愛媛大学は10月20日、表面にDNAを修飾した金ナノ粒子を用いたDNA検出における表面DNA密度の影響を明らかにしたことを発表した。
同成果は、愛媛大大学院 理工学研究科(理学系)の座古保教授、同・平尾元大学院生を中心に、理化学研究所の研究者も参加した共同研究チームによるもの。詳細は、英国王立化学会が刊行する化学全般を扱う学術誌「RSC Advances」に掲載された。
直径が数~数十nmの金ナノ粒子は、溶液中で分散状態が赤、凝集状態が青紫とそれぞれ異なる色を示す。この特性を利用して、標的分子存在下においてのみ凝集体を形成させ、その溶液色変化を観察することで、標的分子の検出が実現されてきた。特に、一本鎖DNAを修飾した金ナノ粒子は、標的となる遺伝子と完全に相補な二本鎖DNAを形成した場合にのみ凝集体形成が引き起こされる配列特異性があり、さらにその反応が迅速であることから、さまざまな遺伝子診断に利用されている。
しかし、金ナノ粒子に修飾されたDNA密度が遺伝子の検出感度に与える影響についてはわかっていなかった。そこで研究チームは今回、金ナノ粒子に修飾するDNA密度を制御する方法を開発することにしたとする。
そして、凍結法を利用してDNA修飾金ナノ粒子合成を行い、化学物質「エチレングリコール」を用いて、金ナノ粒子に修飾するDNA密度を容易に制御できることを証明することに成功した。従来法では2~3日の時間を要していたが、凍結法ではチオール基を有する一本鎖DNAを金ナノ粒子溶液に加え、-80度で30分程度凍結後、融解するだけで固定化することが可能だ。そして、凍結過程で生じる氷晶の隙間にDNAと金ナノ粒子が濃縮されることで、容易に金ナノ粒子表面にDNAを修飾できるのである。この氷晶間隔をエチレングリコールで制御することにより、DNAと金ナノ粒子の濃縮程度を変化させることで、密度の制御が実現できたと考えられるという。
また密度制御されたDNA修飾金ナノ粒子を用いて、一本鎖DNA検出における修飾DNA密度の影響についての調査も行われた。その結果、修飾DNA密度が低い金ナノ粒子ほど、より高感度にターゲット一本鎖DNAを検出できることが初めて観察されたという。
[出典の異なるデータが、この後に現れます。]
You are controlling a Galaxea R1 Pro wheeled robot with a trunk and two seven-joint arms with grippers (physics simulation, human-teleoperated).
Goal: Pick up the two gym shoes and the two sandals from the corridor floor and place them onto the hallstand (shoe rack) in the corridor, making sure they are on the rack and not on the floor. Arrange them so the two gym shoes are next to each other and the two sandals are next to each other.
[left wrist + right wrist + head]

なお、一本鎖DNAを修飾した金ナノ粒子は、塩(えん)存在下でターゲットとなる相補的な一本鎖DNAを加えると凝集するが、外側末端にミスマッチが生じるような一本鎖DNAを加えた場合は粒子の凝集は起きない。これは、ミスマッチ部位近傍は比較的柔軟で運動性が高く、立体的な斥力が生じているためと推測されている。それに対して、末端が相補的な場合はファンデルワールス力が勝り、塩による粒子間の静電反発力低下と合わさり凝集が生じる仕組みだ。
研究チームは今回の研究結果に対し、今後の遺伝子診断のさらなる高感度化のための基盤になることが期待されるとしている。